Allerdings wurde wegen der Schlammlawine in Oberstdorf vorsorglich ein bedrohtes Wohngebiet evakuiert, wie die Polizei mitteilte. Betroffen waren demnach 400 bis 500 Menschen. Zuvor war der Oybach oberhalb der Stadt so stark angeschwollen, dass sich an seinem Ufer Schlammmassen lösten. Diese rutschten talwärts und kamen in der Nähe der Skisprungarena zum Stehen.

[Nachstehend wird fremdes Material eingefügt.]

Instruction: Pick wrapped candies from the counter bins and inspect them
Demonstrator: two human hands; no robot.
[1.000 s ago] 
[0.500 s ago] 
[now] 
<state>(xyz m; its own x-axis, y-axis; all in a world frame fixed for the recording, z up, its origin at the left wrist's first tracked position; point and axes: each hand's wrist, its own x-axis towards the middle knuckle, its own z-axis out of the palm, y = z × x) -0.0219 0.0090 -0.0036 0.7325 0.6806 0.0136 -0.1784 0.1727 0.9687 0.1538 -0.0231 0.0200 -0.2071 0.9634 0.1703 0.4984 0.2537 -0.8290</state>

Bei dem Erdrutsch im Hochschwarzwald wurde laut Polizei der Wanderweg Schluchtensteig versperrt. "Die Lage ist noch unklar", fügte ein Sprecher der Bergwacht hinzu. Der Wanderweg sei an Wochenenden sehr gut besucht. Es gab zunächst aber keine Hinweise darauf, dass Menschen verschüttet wurden. Zahlreiche Einsatzkräfte und ein Hubschrauber suchten das Gelände am Abend dennoch ab. In Nordrhein-Westfalen, Hessen, Rheinland-Pfalz, Thüringen, Sachsen und Sachsen-Anhalt wurden Straßen und Keller überflutet. Entwurzelte Bäume stürzten um.